PROMPT:
Retype the line with "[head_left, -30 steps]" in it, then each line after it to the end of the data, word for word.

━━━ DATA PROVIDED

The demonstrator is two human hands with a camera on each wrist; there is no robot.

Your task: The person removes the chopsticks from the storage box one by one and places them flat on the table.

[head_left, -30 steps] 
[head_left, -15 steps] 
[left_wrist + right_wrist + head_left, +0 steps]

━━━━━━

OUTPUT OF THE TASK:
[head_left, -30 steps] 
[head_left, -15 steps] 
[left_wrist + right_wrist + head_left, +0 steps]

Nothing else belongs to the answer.